My own, more sycophantic review of the same album (neatly sidestepping the 5 dull tracks on it), my first for SpineMagazine back in early 2000 is a leaden affair, opening with “‘Between a Rock and a Hard Place’ is one of those rare LP’s where everything is tight- the lyrics, the production and even the cover design.” Yeah, go Gary. Draw ’em in on the first sentence. Jesus. That’s why Dave Tompkins writes incredible books like ‘How to Wreck a Nice Beach’ (“How to recognise speech” misheard via the vocoder) while I jot down notes about sneakers. We know our places.

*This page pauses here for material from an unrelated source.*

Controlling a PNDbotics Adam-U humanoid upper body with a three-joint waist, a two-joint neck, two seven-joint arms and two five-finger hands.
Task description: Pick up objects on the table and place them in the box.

While I’d been holding out for the rumoured Tuff Crew book he was reportedly penning, ‘How to Wreck…’ delivers. It’s as visually arresting as it is linguistically lavish – old flyers, notes, military pamphlets, customised cassettes, machinery, ads and specially penned portraits of key personnel in the instrument’s lifespan. A scholar like the author could’ve left it wilfully clinical – nothing but words and the occasional diagram, and it would’ve worked somehow. Yet this is a hardback trove of information, written with the man’s usual hyper-factual flair as the warfare and political roots give way to overrated Brit-rockers, soul music filtered, Cylons and the Auto-Tune plague. Then there’s the fainting, the poisoning and the electrocutions. These things can make a man light-headed. Oh, and you’ll develop a new respect for Donnie Wahlberg.

As one who got giddy not at Kurt’s guitar but by local boy Mr. Troutman’s robo-gear in Cleveland’s Rock and Roll Hall of Fame last year, this has made my year. I’m not flicking pages to reinforce what’s already filed in the cranium – I’m reading to be enlightened, and Dave Tompkins is an educator who lets the machine do the talking this time around, imbuing it with a real humanity. One of the best music-related books in a long, long time. Speaking of Spine – check the homie Zaid’s review here.

Check Dave Tompkins’s 1995 graffiti-themed editorial from URB below. A work-of-art in itself. Taken from the excellent ‘Press Rewind If I Haven’t…’ blog.

Plus Dave taught me that the 1979 film ‘Zoo zéro’ combines Klaus Kinski with a vocoder.

www.howtowreckanicebeach.com

BARELY-RELATED MATTERS

Having missed out on missing the increasingly prolific Danny Trejo (I’ve been a fan since he was fighting in ‘Runaway Train’ and getting offed in ‘The Hidden’ ) by a few seconds in Los Angeles last week, and blown away as I was by the signed machete Estevan Oriol had in his office, I’ve been following the controversies leading up to the new ‘Machete’ movie – Trejo is that dude. If you’ve read Eddie Bunker’s ‘Mr. Blue’ you know he’s no joke. Now Robert Rodriguez has announced he’s making a live-action version of Frank Frazetta’s ‘Fire And Ice’ alongside Ralph Bakshi. Serious news – Robert generally seems to deliver on his announcements, and this could be the ultimate Frank tribute.

Props to FirehouseSoundDK for upping some (too) brief footage of the great Conroy Smith, don of the digital age, performing ‘Dangerous’ at Sting ’88 a week or so ago. It’s been the soundtrack to this warm weekend. Apparently he’s currently incarcerated on drug charges. Stay up, Conroy.

TELL ME SOMETHING I DON’T KNOW…

Yep, workload means I’m still recycling Black Lodges blogs from last week…I know that’s lame, but I’m not reorting to shooting what I got free this week.

I don’t know if I stand alone in this sentiment, but I’ve got little interest in reading books or publications about anything I already know. I prefer to be in-the-dark about a topic and emerge either a zealot for the cause, whatever it was, come out the other side as confused as I was when I took the plunge. Too many magazines and books trying to pander to sectors of…uhhhh…I’ll whisper it, street culture, flop because enthusiasm outweighs ability, or they’re treading absolutely no new ground at all. Seriously, who fucking cares about the same old faces that have been done to death? All, without fail, have been covered in a far superior style back when they were unknowns.